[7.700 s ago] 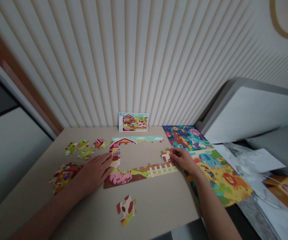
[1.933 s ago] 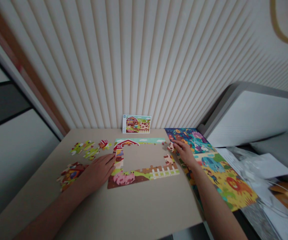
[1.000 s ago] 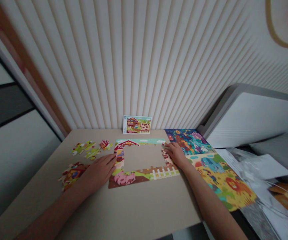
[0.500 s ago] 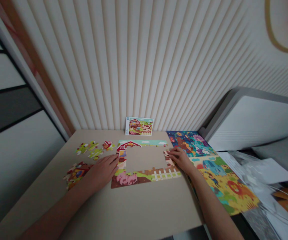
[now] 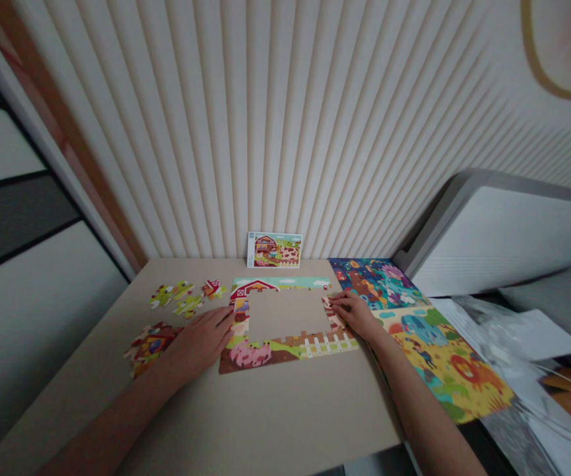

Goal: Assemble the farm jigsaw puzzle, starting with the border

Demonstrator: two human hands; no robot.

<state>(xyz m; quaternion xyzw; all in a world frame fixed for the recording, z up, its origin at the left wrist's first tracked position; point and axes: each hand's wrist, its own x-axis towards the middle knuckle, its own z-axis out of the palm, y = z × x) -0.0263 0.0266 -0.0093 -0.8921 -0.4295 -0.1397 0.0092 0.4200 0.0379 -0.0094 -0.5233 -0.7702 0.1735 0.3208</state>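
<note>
A farm jigsaw puzzle (image 5: 285,350) lies on the table with its border pieces joined around an open middle where bare tabletop shows. Red barn pieces form its upper left, a pink pig its lower left and a white fence its lower right. My left hand (image 5: 204,336) rests flat against the left border, fingers stretched out and together. At the right border, my right hand (image 5: 357,314) has thumb and fingers closed on a brown-and-cream puzzle piece (image 5: 333,317), partly hidden by the fingertips. Loose green pieces (image 5: 187,304) and a dark red pile of pieces (image 5: 151,345) lie left.
A reference picture card (image 5: 275,250) leans on the ribbed wall behind the puzzle. Two finished puzzles, one dark blue (image 5: 377,281) and one yellow with animals (image 5: 446,360), lie along the right side. Beyond them are plastic wrapping (image 5: 493,330) and a grey headboard (image 5: 508,231).
The view has shifted very slightly. Both hands stay at the left and right borders, and the right fingers move only a little at the piece.
</note>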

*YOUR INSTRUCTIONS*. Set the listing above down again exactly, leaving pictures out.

*WRITTEN SOLUTION*.
[7.700 s ago] 
[1.933 s ago] 
[1.000 s ago] 
[0.500 s ago] 
[now] 

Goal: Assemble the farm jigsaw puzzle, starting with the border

Demonstrator: two human hands; no robot.

<state>(xyz m; quaternion xyzw; all in a world frame fixed for the recording, z up, its origin at the left wrist's first tracked position; point and axes: each hand's wrist, its own x-axis towards the middle knuckle, its own z-axis out of the palm, y = z × x) -0.0263 0.0266 -0.0093 -0.8921 -0.4295 -0.1397 0.0092 0.4200 0.0379 -0.0094 -0.5233 -0.7702 0.1735 0.3208</state>
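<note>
A farm jigsaw puzzle (image 5: 285,350) lies on the table with its border pieces joined around an open middle where bare tabletop shows. Red barn pieces form its upper left, a pink pig its lower left and a white fence its lower right. My left hand (image 5: 204,336) rests flat against the left border, fingers stretched out and together. At the right border, my right hand (image 5: 357,314) has thumb and fingers closed on a brown-and-cream puzzle piece (image 5: 333,317), partly hidden by the fingertips. Loose green pieces (image 5: 187,304) and a dark red pile of pieces (image 5: 151,345) lie left.
A reference picture card (image 5: 275,250) leans on the ribbed wall behind the puzzle. Two finished puzzles, one dark blue (image 5: 377,281) and one yellow with animals (image 5: 446,360), lie along the right side. Beyond them are plastic wrapping (image 5: 493,330) and a grey headboard (image 5: 508,231).
The view has shifted very slightly. Both hands stay at the left and right borders, and the right fingers move only a little at the piece.
</note>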

This response is now finished.